**ABOUT THIS TASK**.
Give back, word for word, only the lines from the opening of the records through the one with "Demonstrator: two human". Pictures stay out.

☆ ☆ ☆

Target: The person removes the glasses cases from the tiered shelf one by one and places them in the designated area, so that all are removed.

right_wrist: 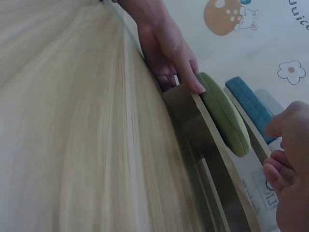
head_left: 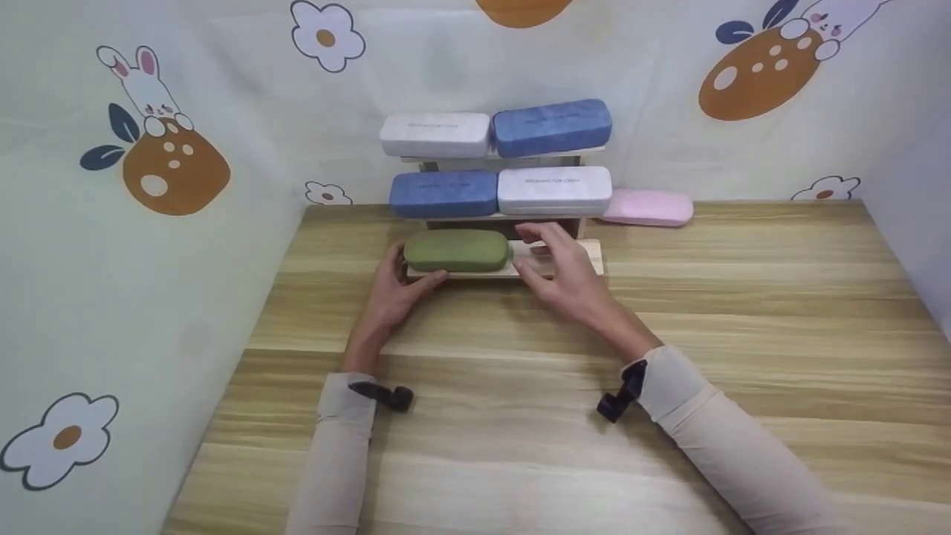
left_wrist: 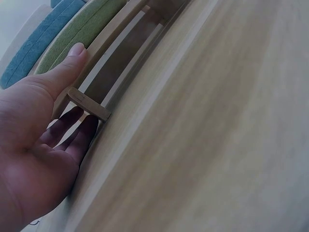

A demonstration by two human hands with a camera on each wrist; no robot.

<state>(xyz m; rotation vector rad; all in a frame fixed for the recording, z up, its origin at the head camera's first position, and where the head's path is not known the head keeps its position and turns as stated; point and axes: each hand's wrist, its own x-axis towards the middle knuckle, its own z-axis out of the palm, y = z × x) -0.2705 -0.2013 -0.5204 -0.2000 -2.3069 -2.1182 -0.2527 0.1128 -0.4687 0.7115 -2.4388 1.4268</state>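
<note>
A green eyeglass case (head_left: 457, 250) lies at the left of the bottom tier of a stepped wooden rack (head_left: 596, 256). My left hand (head_left: 392, 291) grips the rack's left end below the case. In the left wrist view its thumb (left_wrist: 72, 63) lies along the tier's front edge, beside the green case, and the fingers curl at the rack's side piece (left_wrist: 89, 104). Over the right part of the same tier is my right hand (head_left: 568, 275), fingers bent and thumb apart, with nothing held. Its fingertips are close to the green case's right end.
On the middle tier sit a blue case (head_left: 444, 193) and a white case (head_left: 554, 190). The top tier bears a white case (head_left: 435, 134) and a blue case (head_left: 553, 128). A pink case (head_left: 648, 207) lies on the wooden table (head_left: 475, 446) right of the rack, by the printed backdrop (head_left: 245, 89).
</note>
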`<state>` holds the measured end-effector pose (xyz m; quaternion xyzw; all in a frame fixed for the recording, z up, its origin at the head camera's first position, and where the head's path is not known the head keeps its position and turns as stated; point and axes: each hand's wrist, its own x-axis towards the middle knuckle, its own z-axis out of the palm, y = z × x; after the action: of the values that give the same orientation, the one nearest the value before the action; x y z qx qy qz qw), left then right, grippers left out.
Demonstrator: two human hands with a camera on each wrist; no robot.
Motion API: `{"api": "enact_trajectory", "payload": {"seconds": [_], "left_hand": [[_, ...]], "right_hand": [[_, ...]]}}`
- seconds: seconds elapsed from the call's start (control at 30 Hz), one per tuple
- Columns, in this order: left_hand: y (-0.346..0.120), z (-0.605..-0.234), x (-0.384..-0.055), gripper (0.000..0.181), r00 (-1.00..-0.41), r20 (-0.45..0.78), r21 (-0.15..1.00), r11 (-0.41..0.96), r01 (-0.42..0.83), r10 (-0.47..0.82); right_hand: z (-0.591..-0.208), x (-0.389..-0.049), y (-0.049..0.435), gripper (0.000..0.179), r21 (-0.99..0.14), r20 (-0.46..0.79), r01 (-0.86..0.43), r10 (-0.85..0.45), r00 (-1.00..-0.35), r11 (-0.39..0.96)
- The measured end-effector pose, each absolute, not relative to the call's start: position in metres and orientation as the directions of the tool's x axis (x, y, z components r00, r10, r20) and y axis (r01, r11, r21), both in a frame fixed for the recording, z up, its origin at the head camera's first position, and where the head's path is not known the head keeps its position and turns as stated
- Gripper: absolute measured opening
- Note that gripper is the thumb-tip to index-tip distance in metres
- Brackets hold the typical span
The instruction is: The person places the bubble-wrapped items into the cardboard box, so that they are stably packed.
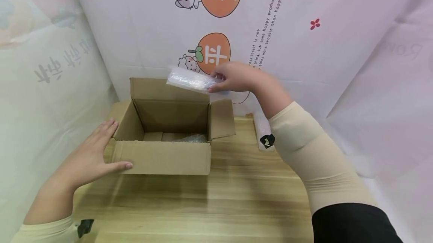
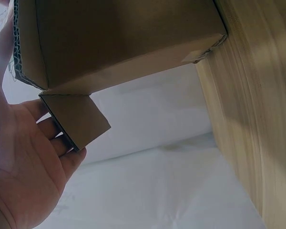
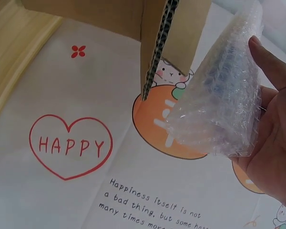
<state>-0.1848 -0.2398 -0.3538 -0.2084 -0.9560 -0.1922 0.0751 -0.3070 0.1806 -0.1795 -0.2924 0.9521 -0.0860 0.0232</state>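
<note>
An open cardboard box [image 1: 162, 158] stands on the wooden table with its flaps folded out. My left hand [image 1: 89, 152] rests spread at its front left corner, thumb on the front flap and fingers over the left side flap [image 2: 78, 117]. Above the back right of the box, my right hand [image 1: 238, 77] pinches a bubble-wrapped packet [image 1: 191, 79] by its right end, thumb on the near side. Something bluish shows through the wrap of this packet [image 3: 219, 90]; what it is cannot be made out. Clear bubble wrap [image 1: 194, 138] lies inside the box at the right.
Near the back edge of the wooden table [image 1: 236, 194], right of the box, lies another pale wrapped bundle [image 1: 262, 130], partly hidden by a black tag [image 1: 267, 141] at my right sleeve. Printed white cloth [image 1: 142, 28] hangs behind the table and along both sides.
</note>
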Motion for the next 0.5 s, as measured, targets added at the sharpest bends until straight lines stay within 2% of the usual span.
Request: {"api": "enact_trajectory", "payload": {"seconds": [0.2, 0.5], "left_hand": [[-0.239, -0.353, -0.183, 0.119, -0.902, 0.228, 0.336, 0.839, 0.427, 0.368], [-0.238, -0.355, -0.181, 0.118, -0.899, 0.231, 0.331, 0.840, 0.431, 0.371]], "right_hand": [[-0.184, -0.308, 0.164, 0.045, -0.179, -0.013, -0.576, -0.588, -0.809, 0.797], [-0.191, -0.303, 0.143, 0.036, -0.213, -0.034, -0.617, -0.637, -0.770, 0.758]]}}
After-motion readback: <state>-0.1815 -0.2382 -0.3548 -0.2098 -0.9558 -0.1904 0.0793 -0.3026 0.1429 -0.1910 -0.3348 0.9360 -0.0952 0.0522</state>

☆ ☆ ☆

**ANSWER SECTION**.
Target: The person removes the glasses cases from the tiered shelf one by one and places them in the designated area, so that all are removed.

right_wrist: 
head_left: 
left_wrist: 

A demonstration by two human hands with a camera on each wrist; no robot.

<state>(xyz m; rotation vector rad; all in a frame fixed for the recording, z up, its origin at the head camera's first position, and where the head's path is not known the head keeps its position and turns as stated; point and axes: each hand's wrist, its own x-axis towards the middle knuckle, its own z-axis out of the palm, y = z × x) -0.2705 -0.2013 -0.5204 -0.2000 -2.3069 -2.1182 -0.2527 0.1128 -0.4687 0.7115 -2.4388 1.4268</state>
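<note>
A green eyeglass case (head_left: 457, 250) lies at the left of the bottom tier of a stepped wooden rack (head_left: 596, 256). My left hand (head_left: 392, 291) grips the rack's left end below the case. In the left wrist view its thumb (left_wrist: 72, 63) lies along the tier's front edge, beside the green case, and the fingers curl at the rack's side piece (left_wrist: 89, 104). Over the right part of the same tier is my right hand (head_left: 568, 275), fingers bent and thumb apart, with nothing held. Its fingertips are close to the green case's right end.
On the middle tier sit a blue case (head_left: 444, 193) and a white case (head_left: 554, 190). The top tier bears a white case (head_left: 435, 134) and a blue case (head_left: 553, 128). A pink case (head_left: 648, 207) lies on the wooden table (head_left: 475, 446) right of the rack, by the printed backdrop (head_left: 245, 89).
</note>
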`<state>` holds the measured end-effector pose (xyz m; quaternion xyzw; all in a frame fixed for the recording, z up, its origin at the head camera's first position, and where the head's path is not known the head keeps its position and turns as stated; point and axes: each hand's wrist, its own x-axis towards the middle knuckle, its own z-axis out of the palm, y = z × x; after the action: of the values that give the same orientation, the one nearest the value before the action; x y z qx qy qz qw), left then right, grippers left out.
Demonstrator: two human hands with a camera on each wrist; no robot.

Exercise complete, with nothing further to add.